Well, I'm a big fan of The Fantasy Trip and OSR games. I've played Tales from the Loop, and enjoyed it. I've also played Mutant: Year Zero which uses pretty much the same rules (slight differences only between the games) and I enjoyed that as well. So there's definitely nothing in my mind to prevent you from liking this game due to other games you like. Coming from games where you don't roll for every conceivable thing is probably a bonus for getting the game to flow properly actually. However, if your wife doesn't want mystery, Tales from the Loop may not be your best bet since it is basically a "kids solving mysteries" game.
Title: Tales from the Loop RPG - anyone tried this game out
Post by: GameDaddy on October 12, 2019, 12:33:42 PM
Quote from: Mor'du;1109070I've been on the hunt for an RPG that my wife would play along with family and friends.  I'm an old school 0D&D and AD&D fan, also I love The Fantasy Trip- Melee & Wizard and In the Labyrinth player since I was a kid. I play solitaire (95% of the time with these systems using tables and oracles) my wife wants to play an RPG, but she dislikes High or Low Fantasy. a friend of mine told me about Tales from the Loop. I think my wife would like the setting (we were both teenagers in the 80s ). I've just started reading the rulebook today, it seems very simple and very light to me but the storyline is pretty cool. I'm wondering if anyone here has tried playing it, or studied the book?  Am I wasting my time on this system?  I've asked my wife what she'd like to play,since she feels left out when the kids and I play D&D. she said something sci fi but not space opera and or mystery.  I'm old fashioned ( I'm perfectly content with my AD&D and TFT) but I thought if I can get everyone playing once a week would be nice.

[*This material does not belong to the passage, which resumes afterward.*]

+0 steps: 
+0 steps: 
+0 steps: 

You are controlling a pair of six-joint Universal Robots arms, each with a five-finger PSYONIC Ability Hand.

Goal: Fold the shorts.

Traveller. Not in the Traveller Universe though. As GM make up your own story of humanity exploring in the far future. Roll up your own subsectors.  Sooo... Like Serenity or maybe The Expanse, ...like that. She would probably like that.
Title: Tales from the Loop RPG - anyone tried this game out
Post by: thedungeondelver on October 12, 2019, 12:42:55 PM
It's a fun, light, nostalgic-for-the-80s game.  If you liked Stranger Things you'll like this; it is somewhat darker, and fortean/paranormal events are more commonplace.  Loop technology is very prevalent and has had some unintended side-effects on the world at large that occasionally manifest (dimensional travel, the aforementioned paranormal happenings), and some of what we consider future tech abounds (AI, self-motivating industrial scale robots).

There's 2 default settings, one in the American southwest and the other in Europe.  I recommend doing what I did: if you grew up in the 80s just pick your city or town and set the game there.  Mine was set in Orlando in the 1980s and it worked out just fine.

Understand that even though it's a sci-fi game, much of the "tech" hasn't really trickled down to the consumer level.  As I told my players, while your parents' brand new 1981 Chevy Caprice Classic was shipped to the dealership in Orlando on a giant anti-gravity transport that uses Loop tech, the car itself aside from a few convenience gadgets is still the same 19mpg in the city 27mpg on the highway V-8 gas powered sedan it is in our world.  But alternately, depending on the nature of the call, if you ring 911, a couple of one-and-a-half story tall robots capable of running at 55mph might show up before the human police do.
Title: Tales from the Loop RPG - anyone tried this game out
Post by: Mor'du on October 12, 2019, 02:25:02 PM
Quote from: Blankman;1109081Well, I'm a big fan of The Fantasy Trip and OSR games. I've played Tales from the Loop, and enjoyed it. I've also played Mutant: Year Zero which uses pretty much the same rules (slight differences only between the games) and I enjoyed that as well. So there's definitely nothing in my mind to prevent you from liking this game due to other games you like. Coming from games where you don't roll for every conceivable thing is probably a bonus for getting the game to flow properly actually. However, if your wife doesn't want mystery, Tales from the Loop may not be your best bet since it is basically a "kids solving mysteries" game.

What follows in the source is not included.